Global warming has excellent timing. My jeans are getting worn out.
Selfish as it may be, I am going to enjoy the fact that I can wear skirts and dresses instead of my poorly fit jeans. Don't underestimate the challenge of finding properly fitting jeans.
But recently I've become more hopeful that my waist-hip-leg ratio will finally meet its match, without having to resort to jeggings. A friend claimed there was a pair of jeans that would mold to your body perfectly if you showered with them. Legitimate?
This summer, I learned about more promising technology when I drove my brother to his freshman orientation. At the Dean's welcoming address, I endured a typical speech but then got to watch the school's research in fiber science and apparel design. Fiber and apparel design is one of my career crushes - it's what happens when you fuse fashion design and engineering.
Fiber and apparel design research led by Susan Ashdown at Cornell University reexamines our current model of clothing manufacture, a process dating back to the Industrial Age. Presently, someone like Michael Kors designs something too fabulous for words, fits it perfectly onto a size 00 model and then introduces it to the market. By the time his design is mimicked and it trickles down to a pair of affordable jeans, the waist size is too big, the legs are too long and the backside just doesn't work. Does this problem sound familiar?
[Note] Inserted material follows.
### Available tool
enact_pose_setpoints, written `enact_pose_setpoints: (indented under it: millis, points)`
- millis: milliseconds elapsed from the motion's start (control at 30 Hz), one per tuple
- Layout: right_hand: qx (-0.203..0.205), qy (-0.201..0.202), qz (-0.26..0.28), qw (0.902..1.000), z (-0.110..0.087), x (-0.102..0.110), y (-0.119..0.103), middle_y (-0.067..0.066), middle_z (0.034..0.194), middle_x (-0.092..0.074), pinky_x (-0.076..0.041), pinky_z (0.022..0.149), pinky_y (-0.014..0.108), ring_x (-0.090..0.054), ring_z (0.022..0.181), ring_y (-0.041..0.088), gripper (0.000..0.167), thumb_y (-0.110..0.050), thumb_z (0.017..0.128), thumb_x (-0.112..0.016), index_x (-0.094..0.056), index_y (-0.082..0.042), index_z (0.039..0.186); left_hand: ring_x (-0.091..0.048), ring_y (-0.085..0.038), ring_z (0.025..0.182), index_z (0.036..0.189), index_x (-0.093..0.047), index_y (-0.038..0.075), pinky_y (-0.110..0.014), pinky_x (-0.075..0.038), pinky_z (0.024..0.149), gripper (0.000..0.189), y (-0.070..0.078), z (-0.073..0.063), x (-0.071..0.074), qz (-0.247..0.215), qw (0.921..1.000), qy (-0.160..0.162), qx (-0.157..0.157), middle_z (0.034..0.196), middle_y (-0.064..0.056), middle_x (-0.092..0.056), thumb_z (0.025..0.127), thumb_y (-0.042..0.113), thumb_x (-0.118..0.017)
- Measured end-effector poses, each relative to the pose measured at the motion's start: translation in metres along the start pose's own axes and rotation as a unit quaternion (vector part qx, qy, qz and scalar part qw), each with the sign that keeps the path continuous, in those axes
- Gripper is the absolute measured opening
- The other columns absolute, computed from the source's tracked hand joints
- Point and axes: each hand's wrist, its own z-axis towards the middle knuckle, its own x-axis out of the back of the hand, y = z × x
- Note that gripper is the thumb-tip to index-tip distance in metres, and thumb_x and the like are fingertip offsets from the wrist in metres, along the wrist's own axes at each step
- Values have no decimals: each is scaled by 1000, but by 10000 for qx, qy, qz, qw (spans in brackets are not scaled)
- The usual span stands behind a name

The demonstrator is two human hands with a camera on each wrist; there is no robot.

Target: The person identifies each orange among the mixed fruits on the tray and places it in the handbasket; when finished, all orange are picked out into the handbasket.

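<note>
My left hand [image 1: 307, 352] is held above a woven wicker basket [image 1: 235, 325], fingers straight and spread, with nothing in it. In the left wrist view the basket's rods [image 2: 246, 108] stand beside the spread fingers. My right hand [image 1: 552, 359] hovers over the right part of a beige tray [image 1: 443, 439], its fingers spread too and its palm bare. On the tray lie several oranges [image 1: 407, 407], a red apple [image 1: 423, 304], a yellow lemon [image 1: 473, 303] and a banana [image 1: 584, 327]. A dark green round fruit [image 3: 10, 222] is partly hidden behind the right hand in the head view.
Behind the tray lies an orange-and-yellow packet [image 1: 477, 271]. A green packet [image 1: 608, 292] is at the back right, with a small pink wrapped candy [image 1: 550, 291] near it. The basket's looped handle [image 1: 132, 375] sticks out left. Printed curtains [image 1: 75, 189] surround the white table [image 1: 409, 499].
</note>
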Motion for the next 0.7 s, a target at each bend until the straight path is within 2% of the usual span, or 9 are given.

Ashdown proposes to reverse that model of fashion and follow the trend of the iPhone and other markets to reshape products to fit the needs of individual consumers. Her model begins with me sitting behind a computer and designing my own clothes. Then I take a 3D body scan. The scan and the clothing design get sent to a manufacturing company. Not only will I have perfectly fitted clothing delivered right to my door, but companies won't over-manufacture textiles (a serious cause of pollution in cities across China), and stores won't overflow with excess clothing.
Sometimes it's more practical to shop online using the designs from department stores. If you buy clothing online, it could be useful if you could see how the clothes would look on your body. Using a 3D scanner, Ashdown hopes that we can see how the clothes available in stores fall on our bodies.
I went to the H&M website and found that they have implemented a similar idea using the "Dressing Room" link. That link was fun, but it would be more useful if I was size 000. Even the models on Dress Up Barbie don't look that skinny.
Half an hour of playing Dress Up Barbie "Balcony by the Sea" and a tube of cookie dough gave me the insight I needed to understand the more powerful effects of using a 3D scanner. In Ashdown's lab, a 3D scanner can be used not only to analyze an unfitted bra - a problem that plagues eight out of 10 women in the United States - but also to improve a heavy firefighter uniform, or even the seats on airplanes. By scanning and understanding the typical shape of an airplane traveler, airplane companies can make the best fitting seats, which probably makes a big difference on that 20-hour plane to that study abroad program in China.
So if using the 3D scanner is the direction in which clothing manufacture is headed, how will this all change the way we dress and shop? Of course, all of this technology is a long time away from a personal computer, but if it pans out, the effect will be amazing. Maybe the scanner will help reduce clothing overflow, harmful textile dye pollution, consumer time or even bad jeans.